**WORK REQUEST:** Report every line from the following entries that contains the string "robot".

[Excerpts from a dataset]
══════════

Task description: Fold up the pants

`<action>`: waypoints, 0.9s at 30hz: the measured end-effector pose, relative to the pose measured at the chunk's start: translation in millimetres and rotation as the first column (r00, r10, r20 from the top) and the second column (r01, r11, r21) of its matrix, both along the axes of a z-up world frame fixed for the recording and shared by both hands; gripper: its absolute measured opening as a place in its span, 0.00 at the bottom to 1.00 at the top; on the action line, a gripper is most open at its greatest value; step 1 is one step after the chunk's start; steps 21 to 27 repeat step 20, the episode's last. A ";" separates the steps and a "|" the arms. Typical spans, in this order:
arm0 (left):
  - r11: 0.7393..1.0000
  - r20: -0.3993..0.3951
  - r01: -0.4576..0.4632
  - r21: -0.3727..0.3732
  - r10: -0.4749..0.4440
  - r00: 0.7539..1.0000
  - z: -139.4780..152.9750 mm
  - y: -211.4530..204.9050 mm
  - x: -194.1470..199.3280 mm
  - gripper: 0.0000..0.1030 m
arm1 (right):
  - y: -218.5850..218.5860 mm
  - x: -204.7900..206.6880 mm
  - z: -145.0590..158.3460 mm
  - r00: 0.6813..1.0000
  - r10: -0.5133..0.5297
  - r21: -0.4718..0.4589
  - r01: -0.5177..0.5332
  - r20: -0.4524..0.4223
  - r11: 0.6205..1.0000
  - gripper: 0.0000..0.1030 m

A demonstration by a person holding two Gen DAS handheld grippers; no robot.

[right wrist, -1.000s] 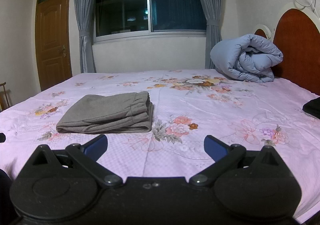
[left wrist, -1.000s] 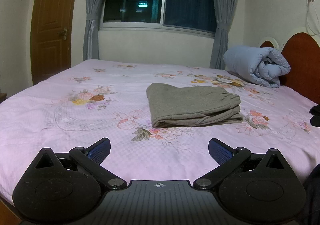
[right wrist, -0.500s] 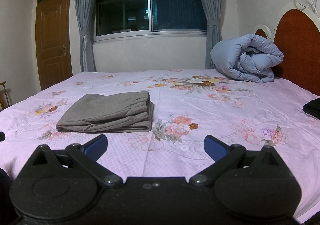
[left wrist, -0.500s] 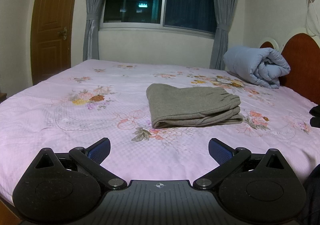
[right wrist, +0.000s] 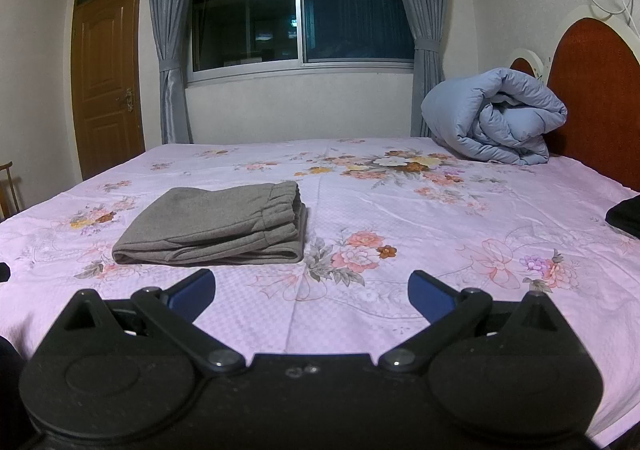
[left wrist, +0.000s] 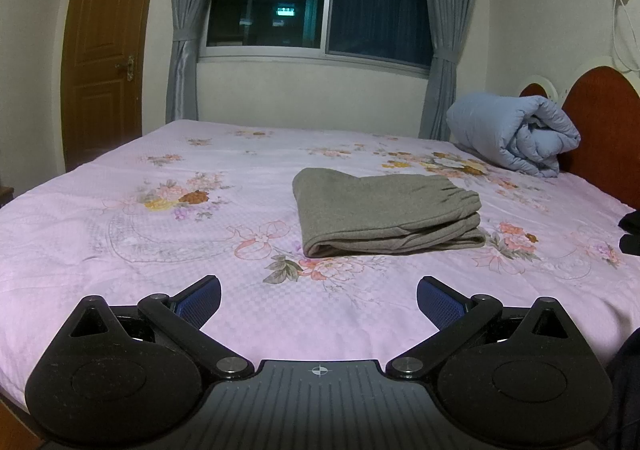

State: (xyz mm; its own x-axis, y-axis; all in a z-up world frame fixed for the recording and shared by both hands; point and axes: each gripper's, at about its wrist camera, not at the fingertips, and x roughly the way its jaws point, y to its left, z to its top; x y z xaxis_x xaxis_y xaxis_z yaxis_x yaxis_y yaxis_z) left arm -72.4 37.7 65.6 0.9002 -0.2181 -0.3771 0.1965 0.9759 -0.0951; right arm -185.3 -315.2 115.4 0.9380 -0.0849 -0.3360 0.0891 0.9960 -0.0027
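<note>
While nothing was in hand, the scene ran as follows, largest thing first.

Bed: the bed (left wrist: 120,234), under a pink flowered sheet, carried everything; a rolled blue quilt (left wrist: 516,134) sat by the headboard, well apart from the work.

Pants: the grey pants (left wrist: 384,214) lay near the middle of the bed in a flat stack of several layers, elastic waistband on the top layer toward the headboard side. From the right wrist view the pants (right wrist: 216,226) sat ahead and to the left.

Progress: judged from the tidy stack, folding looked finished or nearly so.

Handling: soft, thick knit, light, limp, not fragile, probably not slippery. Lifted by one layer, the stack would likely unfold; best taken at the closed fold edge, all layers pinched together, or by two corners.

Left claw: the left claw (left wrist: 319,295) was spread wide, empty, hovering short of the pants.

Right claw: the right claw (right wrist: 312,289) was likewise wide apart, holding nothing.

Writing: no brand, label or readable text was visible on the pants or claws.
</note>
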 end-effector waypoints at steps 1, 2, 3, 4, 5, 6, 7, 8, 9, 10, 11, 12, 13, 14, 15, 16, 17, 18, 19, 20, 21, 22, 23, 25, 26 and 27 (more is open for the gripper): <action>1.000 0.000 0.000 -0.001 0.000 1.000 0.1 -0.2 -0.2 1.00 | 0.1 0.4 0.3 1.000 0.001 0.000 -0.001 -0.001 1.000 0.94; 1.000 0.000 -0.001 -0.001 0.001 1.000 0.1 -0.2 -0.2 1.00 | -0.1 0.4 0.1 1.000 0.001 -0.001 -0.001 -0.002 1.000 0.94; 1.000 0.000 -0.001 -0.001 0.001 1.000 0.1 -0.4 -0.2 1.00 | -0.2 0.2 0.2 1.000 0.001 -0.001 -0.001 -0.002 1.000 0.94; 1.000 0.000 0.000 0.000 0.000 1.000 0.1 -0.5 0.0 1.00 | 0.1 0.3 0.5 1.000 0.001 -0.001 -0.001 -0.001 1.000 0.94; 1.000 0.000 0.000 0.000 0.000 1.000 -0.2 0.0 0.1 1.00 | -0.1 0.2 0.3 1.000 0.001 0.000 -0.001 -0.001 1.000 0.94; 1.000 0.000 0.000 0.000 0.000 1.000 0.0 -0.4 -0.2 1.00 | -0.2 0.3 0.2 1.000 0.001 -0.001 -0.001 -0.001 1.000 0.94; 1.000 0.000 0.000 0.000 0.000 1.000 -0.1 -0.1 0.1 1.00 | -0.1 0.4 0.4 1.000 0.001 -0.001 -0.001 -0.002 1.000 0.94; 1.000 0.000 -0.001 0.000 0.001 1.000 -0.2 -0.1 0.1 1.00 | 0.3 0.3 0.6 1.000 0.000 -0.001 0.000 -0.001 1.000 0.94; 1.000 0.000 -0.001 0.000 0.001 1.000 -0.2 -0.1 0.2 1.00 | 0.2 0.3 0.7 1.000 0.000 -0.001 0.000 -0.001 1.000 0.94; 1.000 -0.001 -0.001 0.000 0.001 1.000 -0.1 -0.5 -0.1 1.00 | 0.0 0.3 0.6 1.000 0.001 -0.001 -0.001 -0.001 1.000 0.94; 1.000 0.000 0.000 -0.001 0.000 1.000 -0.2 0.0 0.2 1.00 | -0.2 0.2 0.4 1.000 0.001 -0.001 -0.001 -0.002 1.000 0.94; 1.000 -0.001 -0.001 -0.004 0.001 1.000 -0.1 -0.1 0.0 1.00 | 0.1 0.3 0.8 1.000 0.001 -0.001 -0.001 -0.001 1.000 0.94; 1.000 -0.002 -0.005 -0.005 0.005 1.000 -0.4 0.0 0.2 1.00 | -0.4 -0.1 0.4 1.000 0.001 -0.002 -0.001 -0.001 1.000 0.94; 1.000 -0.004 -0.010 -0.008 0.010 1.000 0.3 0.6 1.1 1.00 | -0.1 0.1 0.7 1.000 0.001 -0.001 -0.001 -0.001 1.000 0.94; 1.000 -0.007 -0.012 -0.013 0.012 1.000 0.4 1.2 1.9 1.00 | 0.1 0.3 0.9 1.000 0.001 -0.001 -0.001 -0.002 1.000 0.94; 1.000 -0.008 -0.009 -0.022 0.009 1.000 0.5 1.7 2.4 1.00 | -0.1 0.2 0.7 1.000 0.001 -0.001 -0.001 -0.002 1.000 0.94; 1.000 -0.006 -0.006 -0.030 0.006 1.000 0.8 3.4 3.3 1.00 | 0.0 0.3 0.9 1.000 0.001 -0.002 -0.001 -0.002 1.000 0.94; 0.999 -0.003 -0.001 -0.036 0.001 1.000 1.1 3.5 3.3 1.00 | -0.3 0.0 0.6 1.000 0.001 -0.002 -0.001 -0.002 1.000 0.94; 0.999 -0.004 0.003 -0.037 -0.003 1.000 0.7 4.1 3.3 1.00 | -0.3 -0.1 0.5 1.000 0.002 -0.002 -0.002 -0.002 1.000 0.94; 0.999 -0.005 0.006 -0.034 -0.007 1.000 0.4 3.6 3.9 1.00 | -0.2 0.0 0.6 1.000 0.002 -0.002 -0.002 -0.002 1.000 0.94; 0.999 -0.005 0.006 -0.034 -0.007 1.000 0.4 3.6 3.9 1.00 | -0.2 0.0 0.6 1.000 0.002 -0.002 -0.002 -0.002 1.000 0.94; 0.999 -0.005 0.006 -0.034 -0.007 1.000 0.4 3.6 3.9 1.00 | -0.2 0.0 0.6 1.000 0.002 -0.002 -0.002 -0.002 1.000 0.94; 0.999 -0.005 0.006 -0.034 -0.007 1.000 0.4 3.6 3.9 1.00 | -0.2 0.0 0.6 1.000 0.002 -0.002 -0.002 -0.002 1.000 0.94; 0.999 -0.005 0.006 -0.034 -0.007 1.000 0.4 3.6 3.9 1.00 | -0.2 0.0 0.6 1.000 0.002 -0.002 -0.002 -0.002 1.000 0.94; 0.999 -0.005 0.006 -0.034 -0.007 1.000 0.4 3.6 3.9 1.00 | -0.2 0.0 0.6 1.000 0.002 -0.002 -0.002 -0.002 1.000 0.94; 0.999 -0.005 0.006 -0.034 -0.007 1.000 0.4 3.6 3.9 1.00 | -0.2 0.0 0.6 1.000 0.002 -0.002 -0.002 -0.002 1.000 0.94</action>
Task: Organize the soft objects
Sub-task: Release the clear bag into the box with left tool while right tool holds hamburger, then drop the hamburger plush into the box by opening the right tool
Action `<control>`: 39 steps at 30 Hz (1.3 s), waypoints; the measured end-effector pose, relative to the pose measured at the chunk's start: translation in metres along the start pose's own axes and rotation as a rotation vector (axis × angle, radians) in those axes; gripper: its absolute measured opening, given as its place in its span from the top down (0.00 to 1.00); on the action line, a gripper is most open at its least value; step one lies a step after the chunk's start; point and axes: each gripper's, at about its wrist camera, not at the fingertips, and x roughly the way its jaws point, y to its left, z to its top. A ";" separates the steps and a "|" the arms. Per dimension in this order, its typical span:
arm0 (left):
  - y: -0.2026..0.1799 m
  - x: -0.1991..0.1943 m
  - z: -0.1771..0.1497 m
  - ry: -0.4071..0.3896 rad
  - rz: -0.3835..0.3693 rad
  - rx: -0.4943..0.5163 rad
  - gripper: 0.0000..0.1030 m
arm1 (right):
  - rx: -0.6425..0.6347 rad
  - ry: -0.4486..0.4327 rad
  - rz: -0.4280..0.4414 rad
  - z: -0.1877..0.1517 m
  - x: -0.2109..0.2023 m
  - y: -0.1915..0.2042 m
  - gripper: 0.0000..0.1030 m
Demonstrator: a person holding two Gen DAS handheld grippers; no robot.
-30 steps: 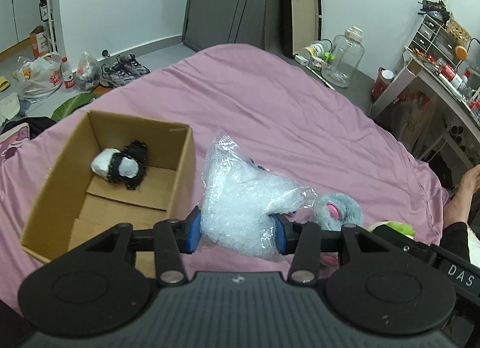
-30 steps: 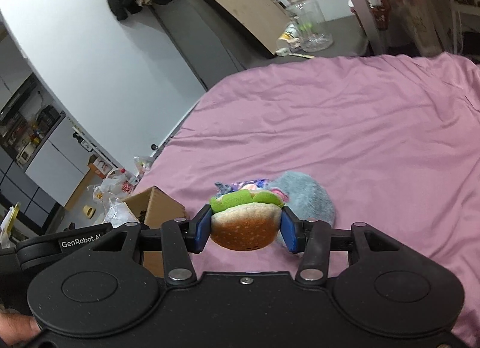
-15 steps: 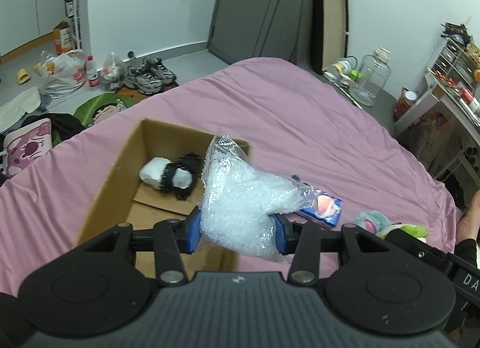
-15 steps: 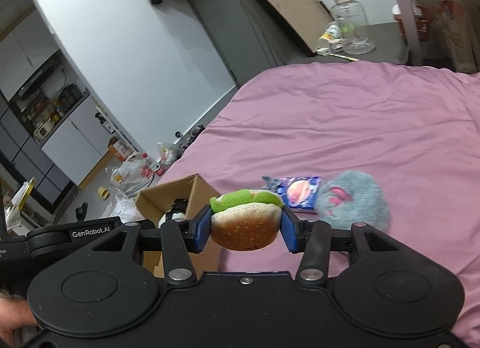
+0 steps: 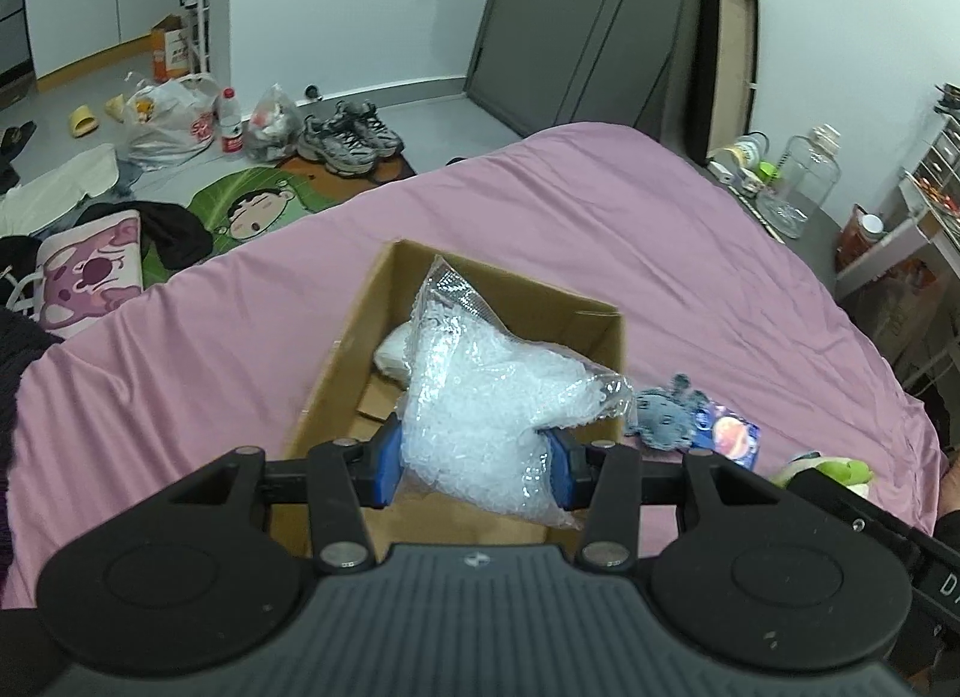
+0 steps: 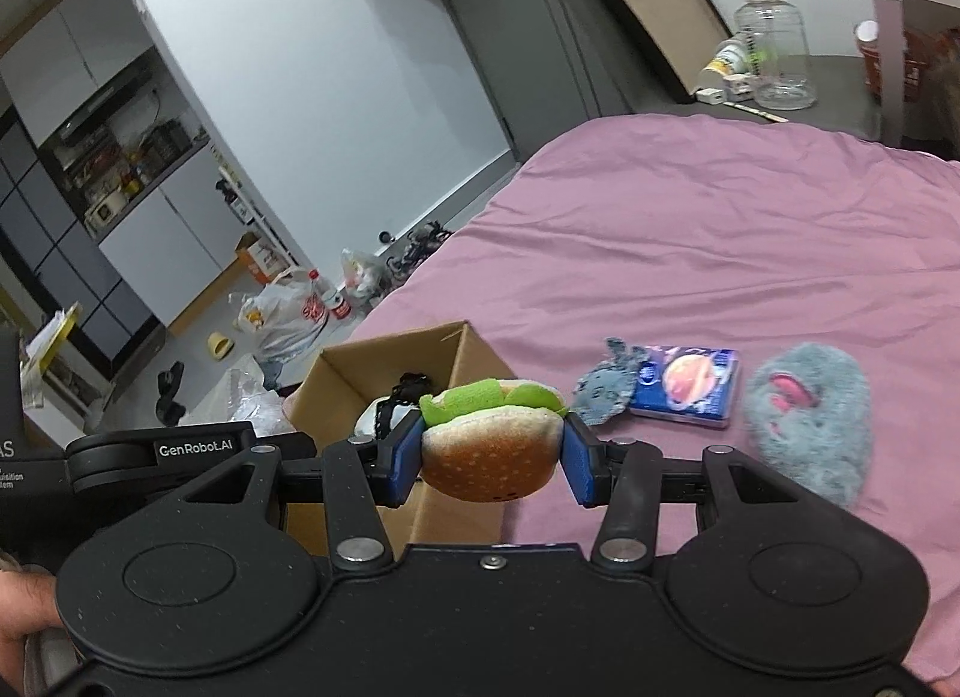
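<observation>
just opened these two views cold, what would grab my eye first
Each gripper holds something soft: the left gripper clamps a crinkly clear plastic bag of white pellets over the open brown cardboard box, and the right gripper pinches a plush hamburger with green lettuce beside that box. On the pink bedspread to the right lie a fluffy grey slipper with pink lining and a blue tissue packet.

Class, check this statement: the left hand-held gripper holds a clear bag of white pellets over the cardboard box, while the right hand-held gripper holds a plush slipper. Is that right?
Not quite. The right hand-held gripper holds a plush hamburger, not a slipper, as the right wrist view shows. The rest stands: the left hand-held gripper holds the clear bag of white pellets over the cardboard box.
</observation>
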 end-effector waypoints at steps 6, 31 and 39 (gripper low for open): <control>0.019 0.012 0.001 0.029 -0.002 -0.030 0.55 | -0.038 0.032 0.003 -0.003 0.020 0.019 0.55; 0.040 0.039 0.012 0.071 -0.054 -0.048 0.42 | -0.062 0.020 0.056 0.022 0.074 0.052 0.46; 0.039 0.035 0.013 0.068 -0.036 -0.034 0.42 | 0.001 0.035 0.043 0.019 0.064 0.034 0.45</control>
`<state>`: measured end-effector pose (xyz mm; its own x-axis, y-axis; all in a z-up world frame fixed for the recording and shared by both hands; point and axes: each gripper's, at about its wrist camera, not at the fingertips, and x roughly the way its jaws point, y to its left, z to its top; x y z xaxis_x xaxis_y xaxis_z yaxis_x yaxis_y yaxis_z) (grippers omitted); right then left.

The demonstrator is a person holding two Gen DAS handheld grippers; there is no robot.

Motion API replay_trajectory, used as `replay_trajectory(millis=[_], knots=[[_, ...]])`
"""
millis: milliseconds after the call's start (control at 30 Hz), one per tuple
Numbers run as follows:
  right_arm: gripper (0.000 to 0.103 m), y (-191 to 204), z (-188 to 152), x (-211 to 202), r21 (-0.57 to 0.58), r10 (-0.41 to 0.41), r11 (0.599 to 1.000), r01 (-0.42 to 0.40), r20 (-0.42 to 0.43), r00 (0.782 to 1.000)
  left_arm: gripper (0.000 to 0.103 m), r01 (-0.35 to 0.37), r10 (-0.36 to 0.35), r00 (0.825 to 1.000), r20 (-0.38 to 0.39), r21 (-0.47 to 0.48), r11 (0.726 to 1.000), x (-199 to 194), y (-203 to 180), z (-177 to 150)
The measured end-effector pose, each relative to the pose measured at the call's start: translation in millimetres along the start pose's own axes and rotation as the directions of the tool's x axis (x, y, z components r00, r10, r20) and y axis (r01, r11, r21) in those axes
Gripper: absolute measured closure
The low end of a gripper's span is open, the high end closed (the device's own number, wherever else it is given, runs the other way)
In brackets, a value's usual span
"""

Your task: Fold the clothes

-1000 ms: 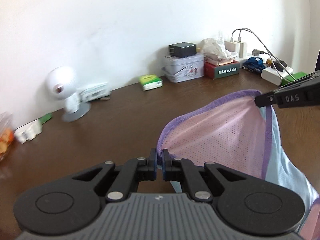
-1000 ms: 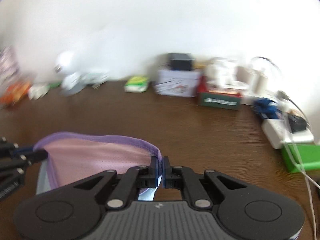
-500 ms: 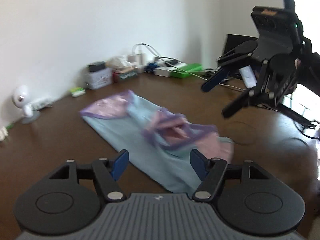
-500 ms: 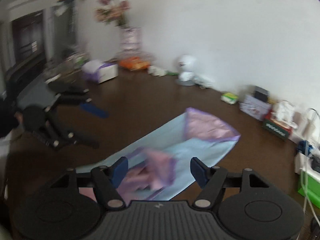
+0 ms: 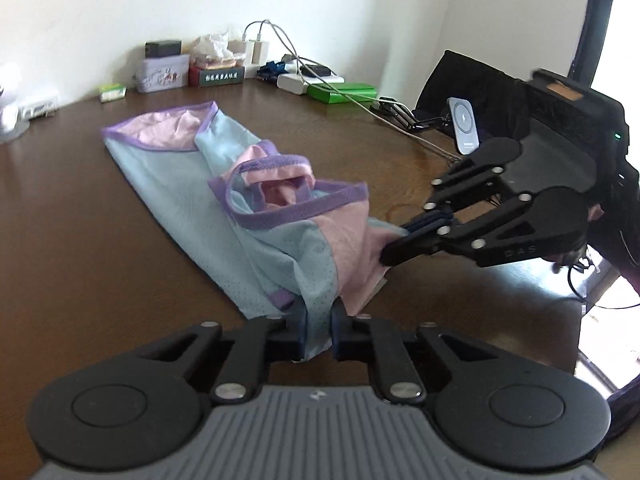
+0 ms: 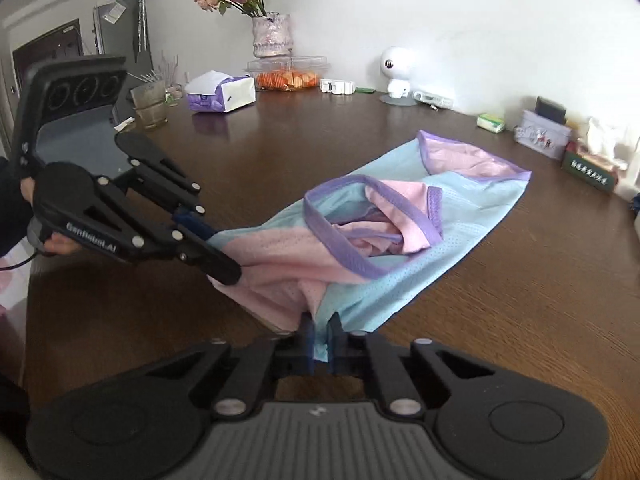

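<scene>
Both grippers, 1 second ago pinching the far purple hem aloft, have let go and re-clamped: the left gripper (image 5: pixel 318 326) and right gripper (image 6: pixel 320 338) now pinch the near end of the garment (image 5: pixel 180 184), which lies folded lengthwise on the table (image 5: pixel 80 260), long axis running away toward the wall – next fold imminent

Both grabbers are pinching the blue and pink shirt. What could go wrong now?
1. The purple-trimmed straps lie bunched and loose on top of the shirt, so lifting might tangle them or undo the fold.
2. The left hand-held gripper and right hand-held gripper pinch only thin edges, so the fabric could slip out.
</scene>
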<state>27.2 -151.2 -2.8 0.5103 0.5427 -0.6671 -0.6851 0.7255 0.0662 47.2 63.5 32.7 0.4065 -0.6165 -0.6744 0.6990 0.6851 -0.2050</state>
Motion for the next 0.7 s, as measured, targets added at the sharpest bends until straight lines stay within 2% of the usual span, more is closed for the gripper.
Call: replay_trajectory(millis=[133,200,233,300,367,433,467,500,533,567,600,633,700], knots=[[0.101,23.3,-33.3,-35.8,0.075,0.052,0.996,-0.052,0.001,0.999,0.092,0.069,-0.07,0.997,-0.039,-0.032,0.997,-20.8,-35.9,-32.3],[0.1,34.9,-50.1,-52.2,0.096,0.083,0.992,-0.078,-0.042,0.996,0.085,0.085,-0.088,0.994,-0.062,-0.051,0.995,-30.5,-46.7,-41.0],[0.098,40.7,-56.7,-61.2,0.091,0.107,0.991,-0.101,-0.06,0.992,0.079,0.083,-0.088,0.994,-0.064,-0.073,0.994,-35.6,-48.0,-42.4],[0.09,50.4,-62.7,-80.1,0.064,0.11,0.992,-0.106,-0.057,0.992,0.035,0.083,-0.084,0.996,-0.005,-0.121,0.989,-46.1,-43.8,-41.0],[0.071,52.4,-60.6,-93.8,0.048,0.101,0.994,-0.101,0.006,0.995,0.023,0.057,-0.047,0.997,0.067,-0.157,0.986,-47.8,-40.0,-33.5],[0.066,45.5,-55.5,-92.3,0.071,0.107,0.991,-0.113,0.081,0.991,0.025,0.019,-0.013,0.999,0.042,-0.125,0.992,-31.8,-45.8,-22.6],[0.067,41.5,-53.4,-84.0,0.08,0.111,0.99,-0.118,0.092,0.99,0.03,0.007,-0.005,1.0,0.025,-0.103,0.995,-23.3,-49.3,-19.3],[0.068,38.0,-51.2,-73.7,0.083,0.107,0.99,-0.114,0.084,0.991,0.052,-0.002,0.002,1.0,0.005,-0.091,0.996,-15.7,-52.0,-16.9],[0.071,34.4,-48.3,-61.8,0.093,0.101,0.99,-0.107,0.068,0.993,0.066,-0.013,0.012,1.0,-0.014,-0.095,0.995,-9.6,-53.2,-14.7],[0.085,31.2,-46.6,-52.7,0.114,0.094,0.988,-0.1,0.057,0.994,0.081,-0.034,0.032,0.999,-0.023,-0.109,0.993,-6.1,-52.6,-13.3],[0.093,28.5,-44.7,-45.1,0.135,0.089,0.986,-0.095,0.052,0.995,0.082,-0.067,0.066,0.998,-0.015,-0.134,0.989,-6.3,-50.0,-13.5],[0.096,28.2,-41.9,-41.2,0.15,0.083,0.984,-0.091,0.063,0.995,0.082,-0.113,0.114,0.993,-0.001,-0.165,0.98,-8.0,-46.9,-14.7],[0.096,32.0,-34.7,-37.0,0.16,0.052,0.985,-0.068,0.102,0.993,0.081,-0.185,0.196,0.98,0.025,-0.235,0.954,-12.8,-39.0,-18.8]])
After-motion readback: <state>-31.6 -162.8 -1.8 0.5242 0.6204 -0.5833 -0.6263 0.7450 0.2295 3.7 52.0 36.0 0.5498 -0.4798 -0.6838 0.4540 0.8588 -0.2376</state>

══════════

**RESULT:**
A demonstration by a person holding two Gen DAS handheld grippers; no robot.
Demonstrator: a person holding two Gen DAS handheld grippers; no robot.
The demonstrator is a person holding two Gen DAS handheld grippers; there is no robot.

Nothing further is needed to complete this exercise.